What you should do: In the entries that follow, which lines hold the string "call"? List them.

Raw data:
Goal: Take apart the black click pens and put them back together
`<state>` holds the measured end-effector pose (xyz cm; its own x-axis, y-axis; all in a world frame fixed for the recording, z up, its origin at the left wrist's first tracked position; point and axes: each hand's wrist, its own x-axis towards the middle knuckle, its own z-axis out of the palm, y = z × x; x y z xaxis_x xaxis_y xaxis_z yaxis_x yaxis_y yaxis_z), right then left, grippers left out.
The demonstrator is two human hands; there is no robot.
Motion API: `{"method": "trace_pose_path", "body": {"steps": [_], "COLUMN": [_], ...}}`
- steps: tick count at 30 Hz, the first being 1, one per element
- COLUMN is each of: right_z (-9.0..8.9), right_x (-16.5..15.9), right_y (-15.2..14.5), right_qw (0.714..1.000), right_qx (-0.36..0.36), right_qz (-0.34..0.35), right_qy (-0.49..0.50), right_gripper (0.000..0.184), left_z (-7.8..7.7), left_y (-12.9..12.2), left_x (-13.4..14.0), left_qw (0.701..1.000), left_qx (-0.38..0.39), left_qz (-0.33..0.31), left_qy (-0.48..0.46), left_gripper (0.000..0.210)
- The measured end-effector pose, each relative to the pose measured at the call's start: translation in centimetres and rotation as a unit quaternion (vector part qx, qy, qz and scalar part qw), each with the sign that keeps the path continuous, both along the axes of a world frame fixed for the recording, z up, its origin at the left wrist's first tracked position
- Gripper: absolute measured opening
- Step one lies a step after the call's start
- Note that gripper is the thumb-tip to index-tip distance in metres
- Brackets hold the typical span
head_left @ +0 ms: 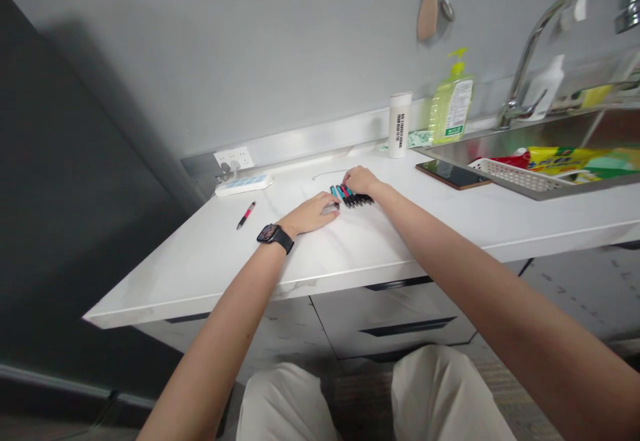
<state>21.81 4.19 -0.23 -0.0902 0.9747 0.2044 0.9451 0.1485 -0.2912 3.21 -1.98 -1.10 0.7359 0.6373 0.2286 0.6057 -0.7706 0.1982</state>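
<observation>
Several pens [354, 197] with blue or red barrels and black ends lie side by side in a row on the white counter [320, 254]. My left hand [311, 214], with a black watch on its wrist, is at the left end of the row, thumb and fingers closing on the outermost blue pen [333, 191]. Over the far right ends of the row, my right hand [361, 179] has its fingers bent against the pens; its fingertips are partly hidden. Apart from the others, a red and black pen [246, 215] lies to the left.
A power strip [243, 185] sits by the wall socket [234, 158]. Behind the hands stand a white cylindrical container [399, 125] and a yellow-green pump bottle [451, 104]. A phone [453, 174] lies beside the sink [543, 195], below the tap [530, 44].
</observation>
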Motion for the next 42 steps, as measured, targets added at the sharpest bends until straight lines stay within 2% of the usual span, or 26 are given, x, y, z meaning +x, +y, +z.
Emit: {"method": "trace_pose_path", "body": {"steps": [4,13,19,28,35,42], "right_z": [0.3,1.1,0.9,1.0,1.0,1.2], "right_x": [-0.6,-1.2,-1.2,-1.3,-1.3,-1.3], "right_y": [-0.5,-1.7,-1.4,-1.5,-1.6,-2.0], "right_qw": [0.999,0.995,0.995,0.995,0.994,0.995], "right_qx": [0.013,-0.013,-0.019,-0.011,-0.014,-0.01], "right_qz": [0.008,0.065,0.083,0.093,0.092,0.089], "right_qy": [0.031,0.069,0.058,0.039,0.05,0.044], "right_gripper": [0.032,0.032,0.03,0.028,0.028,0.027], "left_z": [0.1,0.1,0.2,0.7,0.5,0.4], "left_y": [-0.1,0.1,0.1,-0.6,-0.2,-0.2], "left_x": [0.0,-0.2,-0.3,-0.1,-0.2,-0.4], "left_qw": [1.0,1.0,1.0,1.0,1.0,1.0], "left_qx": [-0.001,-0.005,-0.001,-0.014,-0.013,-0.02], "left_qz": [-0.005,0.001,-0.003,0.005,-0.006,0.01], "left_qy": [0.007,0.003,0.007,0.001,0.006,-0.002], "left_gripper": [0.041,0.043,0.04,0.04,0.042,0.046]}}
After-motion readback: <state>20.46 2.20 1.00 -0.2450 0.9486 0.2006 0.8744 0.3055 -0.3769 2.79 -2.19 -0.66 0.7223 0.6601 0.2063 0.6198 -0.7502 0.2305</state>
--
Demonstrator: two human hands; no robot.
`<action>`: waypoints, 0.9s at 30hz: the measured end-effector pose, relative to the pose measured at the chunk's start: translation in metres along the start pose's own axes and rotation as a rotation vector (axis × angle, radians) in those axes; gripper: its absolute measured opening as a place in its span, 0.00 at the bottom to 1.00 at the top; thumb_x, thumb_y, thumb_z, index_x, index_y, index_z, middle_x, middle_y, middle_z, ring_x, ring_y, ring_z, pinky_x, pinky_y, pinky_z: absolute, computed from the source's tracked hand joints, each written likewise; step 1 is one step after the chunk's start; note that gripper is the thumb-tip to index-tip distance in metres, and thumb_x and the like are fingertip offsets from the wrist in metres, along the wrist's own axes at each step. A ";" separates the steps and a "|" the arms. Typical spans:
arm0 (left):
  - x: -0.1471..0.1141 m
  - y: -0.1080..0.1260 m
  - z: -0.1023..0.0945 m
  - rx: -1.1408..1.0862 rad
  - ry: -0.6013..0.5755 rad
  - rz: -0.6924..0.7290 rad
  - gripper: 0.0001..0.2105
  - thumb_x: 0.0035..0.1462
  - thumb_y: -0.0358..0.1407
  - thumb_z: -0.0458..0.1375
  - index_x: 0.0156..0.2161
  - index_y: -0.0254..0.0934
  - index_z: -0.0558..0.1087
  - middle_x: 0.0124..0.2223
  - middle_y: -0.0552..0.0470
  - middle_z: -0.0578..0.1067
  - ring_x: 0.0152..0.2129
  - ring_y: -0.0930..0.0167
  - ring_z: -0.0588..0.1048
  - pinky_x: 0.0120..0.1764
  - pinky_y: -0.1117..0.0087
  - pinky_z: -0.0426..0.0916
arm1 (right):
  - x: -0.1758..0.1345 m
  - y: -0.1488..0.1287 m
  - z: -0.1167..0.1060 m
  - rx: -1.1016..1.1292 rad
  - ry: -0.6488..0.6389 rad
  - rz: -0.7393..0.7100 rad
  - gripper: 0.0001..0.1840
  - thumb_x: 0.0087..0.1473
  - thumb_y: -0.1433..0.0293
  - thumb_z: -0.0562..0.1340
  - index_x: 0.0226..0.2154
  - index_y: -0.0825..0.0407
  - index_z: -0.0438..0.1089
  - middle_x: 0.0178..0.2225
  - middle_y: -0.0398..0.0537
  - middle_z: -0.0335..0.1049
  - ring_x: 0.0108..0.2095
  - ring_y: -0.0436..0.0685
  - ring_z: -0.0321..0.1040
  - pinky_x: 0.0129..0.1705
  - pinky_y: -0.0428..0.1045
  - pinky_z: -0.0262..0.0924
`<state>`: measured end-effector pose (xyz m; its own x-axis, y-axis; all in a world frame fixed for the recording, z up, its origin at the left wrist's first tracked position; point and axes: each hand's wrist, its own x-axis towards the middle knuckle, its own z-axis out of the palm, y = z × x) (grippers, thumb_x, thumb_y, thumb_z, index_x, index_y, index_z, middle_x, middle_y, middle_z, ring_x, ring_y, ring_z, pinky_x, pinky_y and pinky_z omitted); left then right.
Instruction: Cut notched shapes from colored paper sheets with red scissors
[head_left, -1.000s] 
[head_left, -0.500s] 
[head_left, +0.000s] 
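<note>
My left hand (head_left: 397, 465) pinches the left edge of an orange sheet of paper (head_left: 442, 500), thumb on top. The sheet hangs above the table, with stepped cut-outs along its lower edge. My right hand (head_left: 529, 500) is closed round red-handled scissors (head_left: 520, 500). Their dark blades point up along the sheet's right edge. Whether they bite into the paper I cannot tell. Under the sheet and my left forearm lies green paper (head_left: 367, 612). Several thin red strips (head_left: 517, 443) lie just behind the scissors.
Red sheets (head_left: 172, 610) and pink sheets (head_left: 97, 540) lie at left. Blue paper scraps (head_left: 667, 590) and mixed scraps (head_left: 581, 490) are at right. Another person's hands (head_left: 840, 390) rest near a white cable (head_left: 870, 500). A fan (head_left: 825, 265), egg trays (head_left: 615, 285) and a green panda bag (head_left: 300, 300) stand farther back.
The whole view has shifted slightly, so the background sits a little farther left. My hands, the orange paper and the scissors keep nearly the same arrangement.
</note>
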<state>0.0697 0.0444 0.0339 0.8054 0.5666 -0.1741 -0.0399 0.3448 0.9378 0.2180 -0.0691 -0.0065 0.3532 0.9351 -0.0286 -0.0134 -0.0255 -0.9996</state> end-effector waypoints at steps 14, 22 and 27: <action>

Answer for the task:
- The measured end-effector pose, each relative to the pose measured at the call's start: translation in centimetres and rotation as a unit quaternion (vector part qx, qy, qz and scalar part qw), each with the sign that keeps the path continuous, both along the axes of a world frame fixed for the recording, z up, its origin at the left wrist's first tracked position
- Step one lies a step after the call's start

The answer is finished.